__EXERCISE BRIEF__
Transcribe exactly the lines from the first line of the records through the line containing "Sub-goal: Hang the", and leave out every picture.

(RECORDS SUPPLIED begins)

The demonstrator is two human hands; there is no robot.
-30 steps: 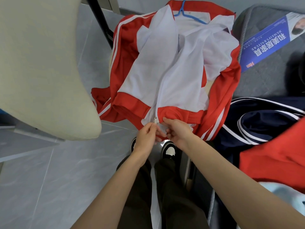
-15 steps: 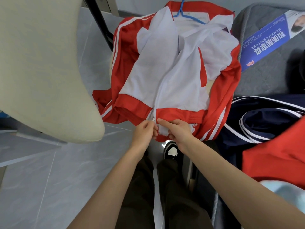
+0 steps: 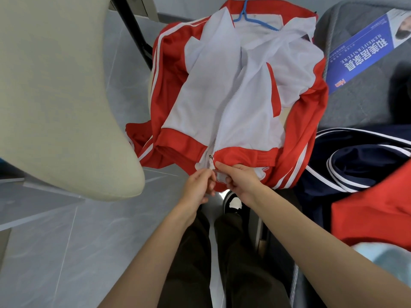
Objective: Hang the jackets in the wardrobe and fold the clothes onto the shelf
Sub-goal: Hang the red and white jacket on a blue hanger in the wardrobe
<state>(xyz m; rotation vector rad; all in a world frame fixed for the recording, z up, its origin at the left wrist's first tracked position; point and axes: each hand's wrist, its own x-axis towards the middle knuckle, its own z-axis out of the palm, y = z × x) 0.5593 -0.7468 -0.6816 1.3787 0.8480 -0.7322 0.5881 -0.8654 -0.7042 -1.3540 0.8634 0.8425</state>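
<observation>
Both hands have kept to the jacket hem over the last second; only the right forefinger has stretched out toward the zip slider.

Left hand [image 3: 198, 185]: fingers curled, tips pinching the bottom end of the zip tape.

Right hand [image 3: 241, 181]: fingers curled on the white hem edge just beside it, forefinger tip touching the tape just under the zip slider [image 3: 210, 157].

The slider sits at the very foot of the zip, so the two sides are judged joined but not yet run up.

Red-and-white jacket [image 3: 233, 96]: spread out in front of the person, blue hanger [image 3: 251, 17] already in the collar.

Left to do for this jacket: close the zip and carry it to the wardrobe, which is not in view.

A navy garment [image 3: 360, 165] and a red garment [image 3: 375, 216] lie at right by the grey bed [image 3: 367, 90], neither hung nor folded.
</observation>
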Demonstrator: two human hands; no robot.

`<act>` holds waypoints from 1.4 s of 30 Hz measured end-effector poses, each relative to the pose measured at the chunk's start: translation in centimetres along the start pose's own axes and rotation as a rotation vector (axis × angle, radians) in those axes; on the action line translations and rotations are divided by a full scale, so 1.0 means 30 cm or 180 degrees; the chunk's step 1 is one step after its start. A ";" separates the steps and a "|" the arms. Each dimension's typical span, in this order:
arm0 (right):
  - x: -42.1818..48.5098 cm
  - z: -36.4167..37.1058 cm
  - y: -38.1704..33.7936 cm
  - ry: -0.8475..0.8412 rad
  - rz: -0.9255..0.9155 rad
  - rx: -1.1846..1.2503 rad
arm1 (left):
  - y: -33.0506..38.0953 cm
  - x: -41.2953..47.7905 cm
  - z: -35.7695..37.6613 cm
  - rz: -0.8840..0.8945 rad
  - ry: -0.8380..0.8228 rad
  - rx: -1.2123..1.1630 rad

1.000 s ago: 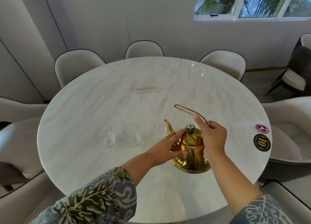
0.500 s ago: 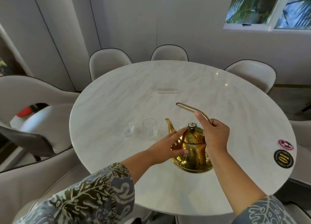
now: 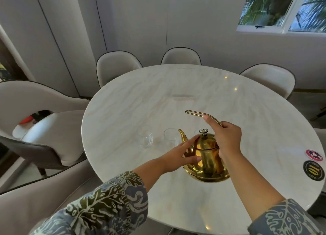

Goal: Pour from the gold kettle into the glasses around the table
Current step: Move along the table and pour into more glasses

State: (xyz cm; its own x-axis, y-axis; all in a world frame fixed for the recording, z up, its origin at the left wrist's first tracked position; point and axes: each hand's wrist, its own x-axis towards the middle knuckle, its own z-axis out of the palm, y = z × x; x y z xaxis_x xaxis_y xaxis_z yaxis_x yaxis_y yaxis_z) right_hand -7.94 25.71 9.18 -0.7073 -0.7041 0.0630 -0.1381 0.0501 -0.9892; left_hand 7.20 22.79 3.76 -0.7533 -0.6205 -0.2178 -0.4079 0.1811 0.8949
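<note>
Two bare forearms are seen, each ending in an uncovered hand: the left hand (image 3: 178, 155) and the right hand (image 3: 225, 137). No rings, watch or bracelets can be made out on either. Loose patterned sleeves are worn, drawn back to about the elbow. The left sleeve (image 3: 105, 206) is printed with pale leaf and vine shapes on olive green and dusty blue-grey. The same print is shown on the right sleeve (image 3: 289, 219).

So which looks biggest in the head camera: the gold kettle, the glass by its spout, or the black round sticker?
1. gold kettle, by far.
2. and 3. glass and black round sticker look about alike; the glass stands farther from the camera, so no ranking.
</note>
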 end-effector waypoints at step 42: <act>0.145 0.175 -0.072 -0.0455 -0.0329 -0.1526 | -0.078 0.104 -0.041 -0.0045 -0.0050 -0.1503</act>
State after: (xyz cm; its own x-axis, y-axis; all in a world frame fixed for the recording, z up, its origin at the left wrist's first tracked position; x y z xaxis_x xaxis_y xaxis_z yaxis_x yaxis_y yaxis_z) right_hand -7.09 18.83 10.89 -0.5759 -0.8107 0.1055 -0.5286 0.2708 -0.8045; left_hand 6.42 19.49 1.46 -0.7587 -0.6080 -0.2339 -0.1416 -0.1965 0.9702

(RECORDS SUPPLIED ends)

__YOUR RESPONSE__
The demonstrator is two human hands; there is no robot.
-30 steps: 
-15 steps: 
+0 steps: 
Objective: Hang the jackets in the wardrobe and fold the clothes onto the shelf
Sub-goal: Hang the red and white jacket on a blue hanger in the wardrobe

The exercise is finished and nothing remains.